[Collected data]
/---
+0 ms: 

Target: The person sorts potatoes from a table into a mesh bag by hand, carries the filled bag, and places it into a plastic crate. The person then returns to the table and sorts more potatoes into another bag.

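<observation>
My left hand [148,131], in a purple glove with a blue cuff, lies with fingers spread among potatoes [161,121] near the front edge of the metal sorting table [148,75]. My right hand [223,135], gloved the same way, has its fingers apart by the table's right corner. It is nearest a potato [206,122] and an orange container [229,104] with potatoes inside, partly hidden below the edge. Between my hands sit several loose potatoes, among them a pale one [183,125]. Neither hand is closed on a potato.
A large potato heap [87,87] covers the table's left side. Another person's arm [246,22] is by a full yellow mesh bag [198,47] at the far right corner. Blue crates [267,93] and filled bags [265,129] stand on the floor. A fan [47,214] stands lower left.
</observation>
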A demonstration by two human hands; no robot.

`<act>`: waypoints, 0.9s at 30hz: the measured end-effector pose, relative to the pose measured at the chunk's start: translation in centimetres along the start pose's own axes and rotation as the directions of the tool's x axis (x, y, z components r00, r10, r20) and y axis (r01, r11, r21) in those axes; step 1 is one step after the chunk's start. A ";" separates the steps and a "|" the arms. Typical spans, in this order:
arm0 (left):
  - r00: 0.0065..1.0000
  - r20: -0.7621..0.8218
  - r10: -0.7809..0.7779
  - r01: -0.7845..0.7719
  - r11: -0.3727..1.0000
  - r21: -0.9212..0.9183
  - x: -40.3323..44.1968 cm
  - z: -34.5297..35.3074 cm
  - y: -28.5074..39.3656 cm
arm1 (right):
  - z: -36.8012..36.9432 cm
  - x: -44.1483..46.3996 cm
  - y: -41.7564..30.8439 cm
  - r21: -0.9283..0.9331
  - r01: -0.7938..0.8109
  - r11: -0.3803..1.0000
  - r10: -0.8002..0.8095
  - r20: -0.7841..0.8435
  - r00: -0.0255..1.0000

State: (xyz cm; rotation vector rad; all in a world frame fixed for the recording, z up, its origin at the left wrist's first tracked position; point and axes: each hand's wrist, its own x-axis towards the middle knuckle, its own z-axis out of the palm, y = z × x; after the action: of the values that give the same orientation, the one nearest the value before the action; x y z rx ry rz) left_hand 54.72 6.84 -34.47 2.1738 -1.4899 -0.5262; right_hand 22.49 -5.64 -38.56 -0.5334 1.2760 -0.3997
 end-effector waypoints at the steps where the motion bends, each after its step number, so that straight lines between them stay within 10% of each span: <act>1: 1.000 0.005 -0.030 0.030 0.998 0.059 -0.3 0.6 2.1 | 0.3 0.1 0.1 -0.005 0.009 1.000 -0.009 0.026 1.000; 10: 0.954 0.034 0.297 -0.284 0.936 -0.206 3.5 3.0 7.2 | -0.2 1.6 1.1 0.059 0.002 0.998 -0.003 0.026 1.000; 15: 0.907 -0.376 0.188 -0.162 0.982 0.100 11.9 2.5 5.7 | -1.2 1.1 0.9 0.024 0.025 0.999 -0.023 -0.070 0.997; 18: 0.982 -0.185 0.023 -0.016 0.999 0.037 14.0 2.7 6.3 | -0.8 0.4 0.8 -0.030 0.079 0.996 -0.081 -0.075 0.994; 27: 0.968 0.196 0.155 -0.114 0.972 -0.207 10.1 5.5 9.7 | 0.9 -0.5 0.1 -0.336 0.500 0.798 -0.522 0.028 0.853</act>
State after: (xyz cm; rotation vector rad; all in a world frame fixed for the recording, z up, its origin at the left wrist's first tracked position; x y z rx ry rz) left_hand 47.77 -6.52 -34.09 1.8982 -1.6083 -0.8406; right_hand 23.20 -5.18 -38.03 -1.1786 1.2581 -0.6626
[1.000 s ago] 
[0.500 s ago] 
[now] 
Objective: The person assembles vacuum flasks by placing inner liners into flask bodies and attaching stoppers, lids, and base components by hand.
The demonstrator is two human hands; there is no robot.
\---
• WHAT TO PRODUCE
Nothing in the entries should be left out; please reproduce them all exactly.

• RESPONSE TO THIS EXERCISE
+0 ms: 

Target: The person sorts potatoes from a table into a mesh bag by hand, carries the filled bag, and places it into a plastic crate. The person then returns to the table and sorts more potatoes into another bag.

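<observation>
My left hand [148,131], in a purple glove with a blue cuff, lies with fingers spread among potatoes [161,121] near the front edge of the metal sorting table [148,75]. My right hand [223,135], gloved the same way, has its fingers apart by the table's right corner. It is nearest a potato [206,122] and an orange container [229,104] with potatoes inside, partly hidden below the edge. Between my hands sit several loose potatoes, among them a pale one [183,125]. Neither hand is closed on a potato.
A large potato heap [87,87] covers the table's left side. Another person's arm [246,22] is by a full yellow mesh bag [198,47] at the far right corner. Blue crates [267,93] and filled bags [265,129] stand on the floor. A fan [47,214] stands lower left.
</observation>
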A demonstration by two human hands; no robot.

`<act>`: waypoints, 0.9s at 30hz: the measured end-effector pose, relative to the pose measured at the chunk's start: translation in centimetres along the start pose's own axes and rotation as the directions of the tool's x axis (x, y, z components r00, r10, r20) and y axis (r01, r11, r21) in those axes; step 1 is one step after the chunk's start. A ";" separates the steps and a "|" the arms. Typical spans, in this order:
arm0 (left):
  - r00: 0.0065..1.0000
  - r20: -0.7621..0.8218
  - r10: -0.7809..0.7779
  - r01: -0.7845..0.7719
  - r11: -0.3727..1.0000
  - r21: -0.9212..0.9183
  - x: -40.3323..44.1968 cm
  - z: -34.5297..35.3074 cm
  - y: -28.5074..39.3656 cm
arm1 (right):
  - z: -36.8012..36.9432 cm
  - x: -44.1483..46.3996 cm
  - y: -41.7564..30.8439 cm
  - r21: -0.9283..0.9331
  - r01: -0.7938..0.8109
  - r11: -0.3803..1.0000
  - r10: -0.8002..0.8095
  - r20: -0.7841..0.8435
  - r00: -0.0255..1.0000

State: (xyz cm; rotation vector rad; all in a world frame fixed for the recording, z up, its origin at the left wrist's first tracked position; point and axes: each hand's wrist, its own x-axis towards the middle knuckle, its own z-axis out of the palm, y = z × x; after the action: of the values that give the same orientation, the one nearest the value before the action; x y z rx ry rz) left_hand 54.72 6.84 -34.47 2.1738 -1.4899 -0.5262; right_hand 22.49 -5.64 -38.56 -0.5334 1.2760 -0.3997
 end-effector waypoints at the steps where the motion bends, each after its step number, so that straight lines between them stay within 10% of each span: <act>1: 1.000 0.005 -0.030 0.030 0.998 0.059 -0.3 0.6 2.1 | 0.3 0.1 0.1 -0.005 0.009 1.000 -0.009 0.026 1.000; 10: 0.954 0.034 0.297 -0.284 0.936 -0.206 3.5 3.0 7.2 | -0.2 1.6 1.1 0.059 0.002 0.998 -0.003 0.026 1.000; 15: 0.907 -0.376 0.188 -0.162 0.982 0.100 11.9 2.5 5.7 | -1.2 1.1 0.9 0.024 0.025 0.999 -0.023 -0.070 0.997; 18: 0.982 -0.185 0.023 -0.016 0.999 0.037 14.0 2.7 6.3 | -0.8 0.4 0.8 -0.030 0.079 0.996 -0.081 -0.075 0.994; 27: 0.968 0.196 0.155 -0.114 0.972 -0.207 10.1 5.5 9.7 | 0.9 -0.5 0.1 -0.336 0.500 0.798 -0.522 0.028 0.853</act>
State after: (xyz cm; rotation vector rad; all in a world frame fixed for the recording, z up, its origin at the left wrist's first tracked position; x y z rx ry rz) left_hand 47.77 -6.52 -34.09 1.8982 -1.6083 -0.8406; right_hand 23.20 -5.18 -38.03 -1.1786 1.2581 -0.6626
[1.000 s ago] 
[0.500 s ago] 
[now] 
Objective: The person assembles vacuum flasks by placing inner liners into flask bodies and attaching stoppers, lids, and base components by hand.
The demonstrator is two human hands; there is no robot.

The answer given above is the complete response.